The movie was filmed primarily in the state of Chihuahua, Mexico.

== Release ==
Netflix released Facing El Chapo on August 21, 2026. During its first week, the film was streamed more than 18 million times, topping Netflix's non-English Top 10.

== Reception ==
Belén Prieto of Espinof praised the suspense created by the possibility that any of the characters could betray the others. Regarding Kotsifakis's performance, she commented that the characterization of Guzmán does not seek to vindicate him, but rather to portray him as a character accustomed to being in control and forced to depend on people over whom he cannot exert authority.
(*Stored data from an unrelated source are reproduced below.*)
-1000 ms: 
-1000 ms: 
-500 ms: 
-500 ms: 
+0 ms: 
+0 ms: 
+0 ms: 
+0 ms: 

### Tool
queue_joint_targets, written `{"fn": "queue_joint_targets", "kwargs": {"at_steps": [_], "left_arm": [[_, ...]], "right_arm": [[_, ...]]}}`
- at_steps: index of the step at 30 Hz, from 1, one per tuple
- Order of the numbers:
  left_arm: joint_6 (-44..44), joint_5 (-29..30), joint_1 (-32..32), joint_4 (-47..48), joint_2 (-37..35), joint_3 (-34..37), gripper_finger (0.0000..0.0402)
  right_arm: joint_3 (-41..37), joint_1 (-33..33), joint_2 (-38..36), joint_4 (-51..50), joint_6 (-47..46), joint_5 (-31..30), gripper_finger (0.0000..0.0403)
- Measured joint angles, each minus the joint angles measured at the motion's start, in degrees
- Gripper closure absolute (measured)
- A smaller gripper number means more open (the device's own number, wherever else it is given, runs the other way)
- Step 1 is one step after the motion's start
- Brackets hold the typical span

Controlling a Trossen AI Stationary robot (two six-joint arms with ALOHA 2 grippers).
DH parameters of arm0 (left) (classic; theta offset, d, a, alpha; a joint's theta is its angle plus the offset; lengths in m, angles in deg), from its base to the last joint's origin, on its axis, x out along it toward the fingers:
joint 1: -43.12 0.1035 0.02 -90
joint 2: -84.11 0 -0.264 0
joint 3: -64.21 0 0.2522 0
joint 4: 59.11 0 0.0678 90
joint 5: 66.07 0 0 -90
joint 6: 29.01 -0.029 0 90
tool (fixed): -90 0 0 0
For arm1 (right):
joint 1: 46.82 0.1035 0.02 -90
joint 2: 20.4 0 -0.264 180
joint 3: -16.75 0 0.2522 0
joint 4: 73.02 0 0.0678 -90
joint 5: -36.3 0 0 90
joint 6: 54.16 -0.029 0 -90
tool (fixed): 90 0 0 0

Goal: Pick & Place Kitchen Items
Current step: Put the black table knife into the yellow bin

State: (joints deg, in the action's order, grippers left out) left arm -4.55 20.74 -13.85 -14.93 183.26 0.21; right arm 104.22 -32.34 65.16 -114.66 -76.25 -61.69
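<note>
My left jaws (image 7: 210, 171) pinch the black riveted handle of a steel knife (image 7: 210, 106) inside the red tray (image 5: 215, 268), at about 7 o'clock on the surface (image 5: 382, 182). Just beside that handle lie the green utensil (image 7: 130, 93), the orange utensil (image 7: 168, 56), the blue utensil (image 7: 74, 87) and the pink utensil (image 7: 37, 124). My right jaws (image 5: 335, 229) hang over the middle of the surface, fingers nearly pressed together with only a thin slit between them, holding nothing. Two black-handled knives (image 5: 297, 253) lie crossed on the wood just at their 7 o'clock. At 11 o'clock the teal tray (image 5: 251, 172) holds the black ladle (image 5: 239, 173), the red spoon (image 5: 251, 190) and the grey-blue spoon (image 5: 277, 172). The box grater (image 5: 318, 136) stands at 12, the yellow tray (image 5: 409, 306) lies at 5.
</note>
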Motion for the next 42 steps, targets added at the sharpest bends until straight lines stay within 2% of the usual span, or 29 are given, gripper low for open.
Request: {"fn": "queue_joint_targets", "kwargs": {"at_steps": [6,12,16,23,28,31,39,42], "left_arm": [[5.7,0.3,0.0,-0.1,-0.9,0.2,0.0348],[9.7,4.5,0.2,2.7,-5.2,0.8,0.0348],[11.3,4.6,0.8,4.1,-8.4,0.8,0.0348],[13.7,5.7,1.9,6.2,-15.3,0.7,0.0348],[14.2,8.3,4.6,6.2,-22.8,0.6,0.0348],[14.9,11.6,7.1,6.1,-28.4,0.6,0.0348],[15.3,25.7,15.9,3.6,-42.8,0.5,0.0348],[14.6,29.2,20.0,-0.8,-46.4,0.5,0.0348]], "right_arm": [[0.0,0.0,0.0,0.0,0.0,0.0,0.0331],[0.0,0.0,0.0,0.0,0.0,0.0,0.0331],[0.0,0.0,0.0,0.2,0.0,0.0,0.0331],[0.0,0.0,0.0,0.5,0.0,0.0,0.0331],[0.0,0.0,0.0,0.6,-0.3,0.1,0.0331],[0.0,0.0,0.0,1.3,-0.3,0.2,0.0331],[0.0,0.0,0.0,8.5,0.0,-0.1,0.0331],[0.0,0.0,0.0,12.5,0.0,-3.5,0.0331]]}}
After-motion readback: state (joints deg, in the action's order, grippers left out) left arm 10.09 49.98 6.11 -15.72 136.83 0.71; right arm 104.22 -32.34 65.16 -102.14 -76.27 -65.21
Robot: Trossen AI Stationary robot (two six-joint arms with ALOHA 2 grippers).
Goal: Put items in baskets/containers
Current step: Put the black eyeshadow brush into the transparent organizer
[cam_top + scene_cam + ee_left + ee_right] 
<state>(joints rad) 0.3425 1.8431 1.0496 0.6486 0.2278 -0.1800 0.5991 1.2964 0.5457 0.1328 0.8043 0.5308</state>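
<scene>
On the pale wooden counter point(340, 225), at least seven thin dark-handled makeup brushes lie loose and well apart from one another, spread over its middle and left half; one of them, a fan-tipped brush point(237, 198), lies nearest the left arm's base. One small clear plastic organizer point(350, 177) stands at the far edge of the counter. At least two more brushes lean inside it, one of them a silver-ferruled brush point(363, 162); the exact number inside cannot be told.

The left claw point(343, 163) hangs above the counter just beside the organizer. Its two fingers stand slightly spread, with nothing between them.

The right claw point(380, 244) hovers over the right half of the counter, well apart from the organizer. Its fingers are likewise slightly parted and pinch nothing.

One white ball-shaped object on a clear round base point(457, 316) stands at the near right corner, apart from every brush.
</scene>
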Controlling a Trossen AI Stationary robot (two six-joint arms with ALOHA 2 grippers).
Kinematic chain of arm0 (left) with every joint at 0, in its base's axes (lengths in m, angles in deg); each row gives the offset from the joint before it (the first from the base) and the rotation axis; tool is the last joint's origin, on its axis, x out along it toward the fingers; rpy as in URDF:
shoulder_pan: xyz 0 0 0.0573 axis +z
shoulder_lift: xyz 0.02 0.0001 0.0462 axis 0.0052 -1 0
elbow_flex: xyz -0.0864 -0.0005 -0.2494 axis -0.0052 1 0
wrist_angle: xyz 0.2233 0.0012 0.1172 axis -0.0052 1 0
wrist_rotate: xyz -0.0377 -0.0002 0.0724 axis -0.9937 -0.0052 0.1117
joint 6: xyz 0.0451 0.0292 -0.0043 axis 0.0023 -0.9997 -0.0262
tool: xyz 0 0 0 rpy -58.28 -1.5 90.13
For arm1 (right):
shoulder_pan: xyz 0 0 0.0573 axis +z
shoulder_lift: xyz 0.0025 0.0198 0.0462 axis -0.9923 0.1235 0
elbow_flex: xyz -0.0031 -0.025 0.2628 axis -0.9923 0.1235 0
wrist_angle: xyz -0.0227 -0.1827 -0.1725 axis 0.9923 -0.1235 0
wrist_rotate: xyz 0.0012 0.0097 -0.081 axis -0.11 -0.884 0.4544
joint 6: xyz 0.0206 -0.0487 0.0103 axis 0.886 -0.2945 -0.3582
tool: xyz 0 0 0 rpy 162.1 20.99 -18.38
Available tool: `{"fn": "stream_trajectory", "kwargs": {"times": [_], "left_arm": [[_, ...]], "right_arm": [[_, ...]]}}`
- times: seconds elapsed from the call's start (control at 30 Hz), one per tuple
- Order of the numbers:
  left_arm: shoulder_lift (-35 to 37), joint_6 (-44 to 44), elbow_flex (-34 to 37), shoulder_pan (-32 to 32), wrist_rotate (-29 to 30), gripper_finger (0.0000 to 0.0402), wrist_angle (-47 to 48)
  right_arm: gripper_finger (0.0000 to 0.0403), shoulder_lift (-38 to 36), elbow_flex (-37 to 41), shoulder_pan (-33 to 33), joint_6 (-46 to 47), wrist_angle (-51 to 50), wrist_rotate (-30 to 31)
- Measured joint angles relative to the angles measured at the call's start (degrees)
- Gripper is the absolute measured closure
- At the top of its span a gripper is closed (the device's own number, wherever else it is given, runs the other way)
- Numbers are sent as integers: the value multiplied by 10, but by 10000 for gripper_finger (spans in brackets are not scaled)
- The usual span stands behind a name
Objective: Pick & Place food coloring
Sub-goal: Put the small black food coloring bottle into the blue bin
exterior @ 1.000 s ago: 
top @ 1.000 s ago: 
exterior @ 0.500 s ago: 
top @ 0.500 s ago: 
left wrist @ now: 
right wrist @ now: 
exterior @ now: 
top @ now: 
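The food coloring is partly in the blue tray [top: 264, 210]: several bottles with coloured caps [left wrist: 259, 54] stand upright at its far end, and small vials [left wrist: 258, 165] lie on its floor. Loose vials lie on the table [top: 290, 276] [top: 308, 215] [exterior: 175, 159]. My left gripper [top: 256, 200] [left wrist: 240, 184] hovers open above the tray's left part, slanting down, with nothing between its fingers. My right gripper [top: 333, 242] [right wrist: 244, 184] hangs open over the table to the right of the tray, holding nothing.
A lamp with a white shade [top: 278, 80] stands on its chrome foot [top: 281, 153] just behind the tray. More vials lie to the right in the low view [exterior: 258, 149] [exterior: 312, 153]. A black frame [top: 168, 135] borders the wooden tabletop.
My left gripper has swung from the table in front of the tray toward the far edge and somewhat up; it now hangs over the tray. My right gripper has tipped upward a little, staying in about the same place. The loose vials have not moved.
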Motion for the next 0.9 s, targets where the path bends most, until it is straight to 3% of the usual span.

Srijoni Rudra of DMTalkies was positive on the development of the characters but criticized the film's visual presentation.

Carlos Boyero described for El País that the film is predictable but entertaining. André Didyme-Dôme compared the plot to Netflix's The Rip, because there is a similar police-driven plot and the main characters distrust everyone else, expecting to be betrayed. Similarly, Alejandro Alemán compared Facing El Chapo with Counterstrike, also directed by Cartas. Alemán believes that Facing El Chapo manages to overcome the flaws and criticism that Counterstrike received, which were related to the glorification of the Mexican Armed Forces through a fictional story.